■ Required action ■
What is needed is a word-for-word transcript of the listing, free of pictures.

■ Data segment ■
################
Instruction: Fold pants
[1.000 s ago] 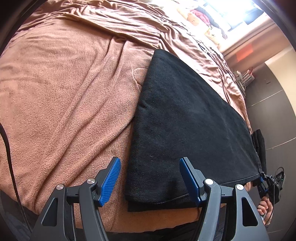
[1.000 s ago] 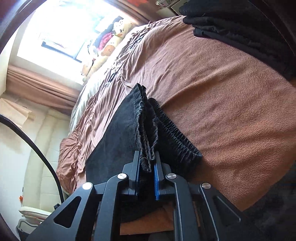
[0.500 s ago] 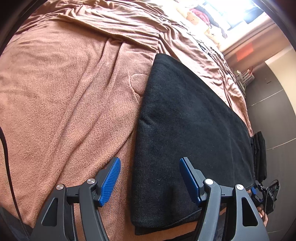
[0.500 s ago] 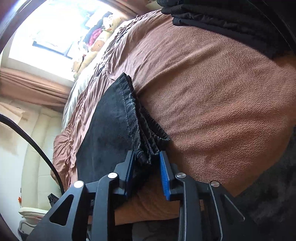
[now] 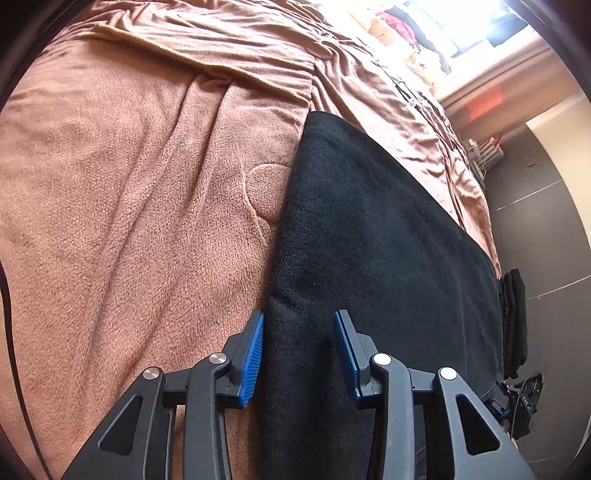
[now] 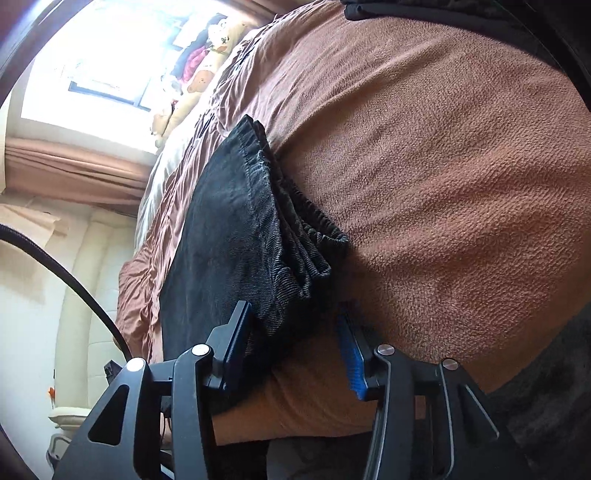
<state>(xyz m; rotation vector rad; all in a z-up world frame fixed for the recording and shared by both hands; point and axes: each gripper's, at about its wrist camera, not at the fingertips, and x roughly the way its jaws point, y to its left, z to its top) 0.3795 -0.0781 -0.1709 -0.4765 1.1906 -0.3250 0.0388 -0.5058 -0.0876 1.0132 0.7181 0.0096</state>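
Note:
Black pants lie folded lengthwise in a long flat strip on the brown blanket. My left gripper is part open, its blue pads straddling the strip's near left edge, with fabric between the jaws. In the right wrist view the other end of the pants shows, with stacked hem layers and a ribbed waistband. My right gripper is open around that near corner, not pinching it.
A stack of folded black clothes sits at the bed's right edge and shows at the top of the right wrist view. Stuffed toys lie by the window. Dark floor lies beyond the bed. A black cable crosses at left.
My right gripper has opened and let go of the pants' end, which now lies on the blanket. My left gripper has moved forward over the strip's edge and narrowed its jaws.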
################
■ Response ■
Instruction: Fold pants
[1.000 s ago] 
[1.000 s ago] 
[0.500 s ago] 
[0.500 s ago] 
[now] 
[now] 
<state>(xyz m; rotation vector rad; all in a z-up world frame fixed for the recording and shared by both hands; point and axes: each gripper's, at about its wrist camera, not at the fingertips, and x roughly the way its jaws point, y to its left, z to its top) 0.3795 -0.0781 -0.1709 -0.4765 1.1906 -0.3250 0.0388 -0.5058 -0.0876 1.0132 0.7181 0.0096</state>
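Note:
Black pants lie folded lengthwise in a long flat strip on the brown blanket. My left gripper is part open, its blue pads straddling the strip's near left edge, with fabric between the jaws. In the right wrist view the other end of the pants shows, with stacked hem layers and a ribbed waistband. My right gripper is open around that near corner, not pinching it.
A stack of folded black clothes sits at the bed's right edge and shows at the top of the right wrist view. Stuffed toys lie by the window. Dark floor lies beyond the bed. A black cable crosses at left.
My right gripper has opened and let go of the pants' end, which now lies on the blanket. My left gripper has moved forward over the strip's edge and narrowed its jaws.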

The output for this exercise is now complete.